## Entries taken from a collection
● ● ● ● ●
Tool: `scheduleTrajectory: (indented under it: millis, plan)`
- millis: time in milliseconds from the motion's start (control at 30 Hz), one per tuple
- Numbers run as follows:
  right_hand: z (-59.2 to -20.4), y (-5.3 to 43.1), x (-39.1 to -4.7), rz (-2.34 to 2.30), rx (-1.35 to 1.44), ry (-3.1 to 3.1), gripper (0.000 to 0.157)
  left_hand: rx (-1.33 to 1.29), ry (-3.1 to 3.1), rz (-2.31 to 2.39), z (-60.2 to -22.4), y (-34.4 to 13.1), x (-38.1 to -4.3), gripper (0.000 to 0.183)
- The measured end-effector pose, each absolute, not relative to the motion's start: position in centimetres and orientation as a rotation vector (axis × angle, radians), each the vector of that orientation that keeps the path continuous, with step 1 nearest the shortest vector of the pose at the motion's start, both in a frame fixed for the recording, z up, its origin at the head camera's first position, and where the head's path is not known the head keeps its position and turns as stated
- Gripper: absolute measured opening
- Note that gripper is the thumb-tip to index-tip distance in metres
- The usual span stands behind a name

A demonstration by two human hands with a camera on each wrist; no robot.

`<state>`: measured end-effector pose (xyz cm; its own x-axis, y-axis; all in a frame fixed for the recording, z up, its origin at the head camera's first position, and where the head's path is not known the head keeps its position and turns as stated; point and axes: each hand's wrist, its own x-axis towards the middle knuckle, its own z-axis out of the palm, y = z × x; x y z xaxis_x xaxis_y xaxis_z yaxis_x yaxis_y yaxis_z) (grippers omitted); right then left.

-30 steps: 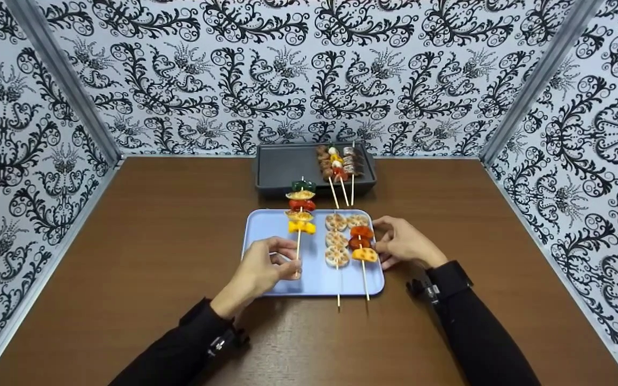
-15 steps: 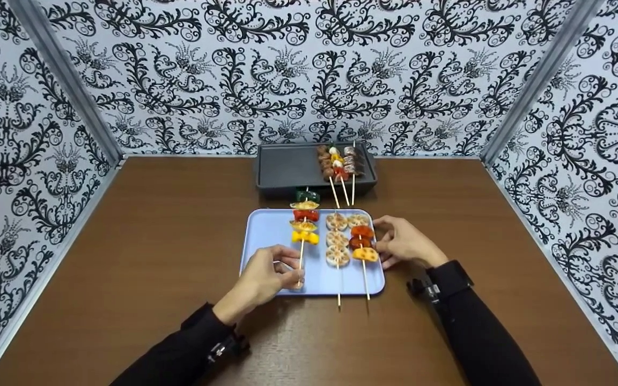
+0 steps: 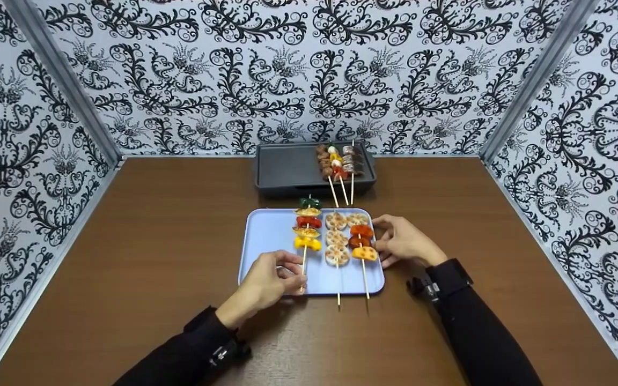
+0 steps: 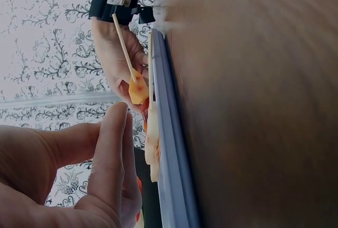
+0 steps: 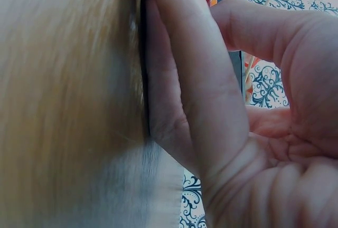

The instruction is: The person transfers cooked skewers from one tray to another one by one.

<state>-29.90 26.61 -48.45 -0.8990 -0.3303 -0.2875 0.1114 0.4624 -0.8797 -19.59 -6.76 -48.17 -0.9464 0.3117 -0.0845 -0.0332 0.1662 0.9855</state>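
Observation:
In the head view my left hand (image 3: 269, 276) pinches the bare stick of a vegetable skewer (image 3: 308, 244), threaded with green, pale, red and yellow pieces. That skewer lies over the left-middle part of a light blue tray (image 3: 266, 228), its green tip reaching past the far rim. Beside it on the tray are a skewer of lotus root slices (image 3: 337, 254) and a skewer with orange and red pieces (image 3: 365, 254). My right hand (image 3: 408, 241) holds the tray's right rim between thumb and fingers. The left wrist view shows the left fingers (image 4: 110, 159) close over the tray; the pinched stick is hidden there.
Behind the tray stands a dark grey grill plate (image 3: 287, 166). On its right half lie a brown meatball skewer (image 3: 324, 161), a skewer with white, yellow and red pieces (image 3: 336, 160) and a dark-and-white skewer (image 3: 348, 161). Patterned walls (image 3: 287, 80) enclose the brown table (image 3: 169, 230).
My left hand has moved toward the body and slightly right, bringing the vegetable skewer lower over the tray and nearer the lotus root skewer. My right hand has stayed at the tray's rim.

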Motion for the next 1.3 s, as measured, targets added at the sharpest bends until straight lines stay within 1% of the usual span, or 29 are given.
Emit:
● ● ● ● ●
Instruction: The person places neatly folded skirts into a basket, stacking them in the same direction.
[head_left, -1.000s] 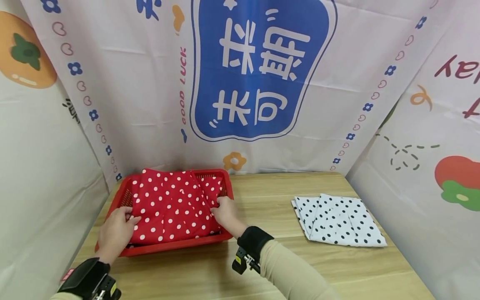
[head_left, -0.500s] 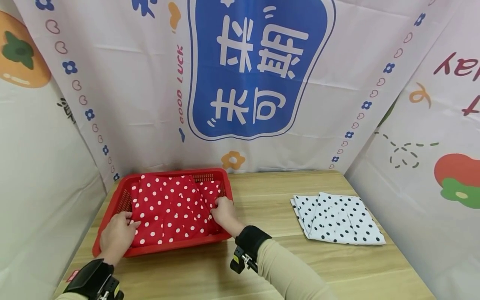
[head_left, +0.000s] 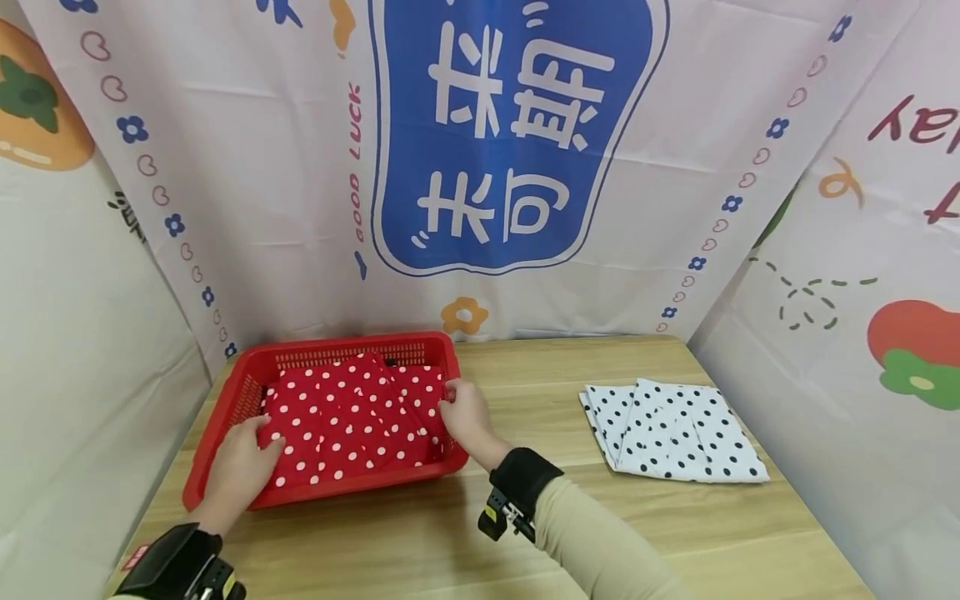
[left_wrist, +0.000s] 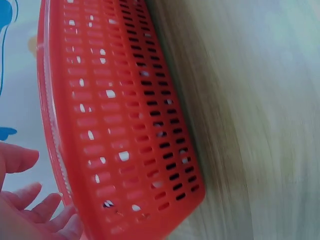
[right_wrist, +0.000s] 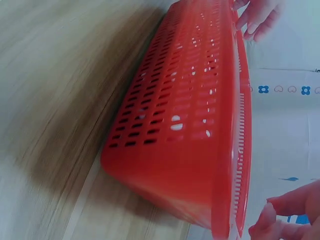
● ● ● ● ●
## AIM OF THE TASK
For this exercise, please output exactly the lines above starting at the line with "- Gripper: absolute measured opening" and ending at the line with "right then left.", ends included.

## FINISHED TASK
- Gripper: absolute measured opening
- Note that gripper is the thumb-tip to index-tip distance in metres
- The usual span stands behind a name

A demonstration by two human hands with a camera on each wrist; no robot.

`<state>`: measured end-effector pose (xyz cm; its own x-axis, y-axis; all in a frame fixed for the recording, z up, its origin at the head camera's first position, and where the head's path is not known the head keeps its position and turns as stated; point and axes: each hand's wrist, its own x-axis towards the middle knuckle, its own z-axis out of the palm, y = z × x; x y z xaxis_x xaxis_y xaxis_z yaxis_x yaxis_y yaxis_z) (grippers omitted); right then left.

The exercise requires no additional answer.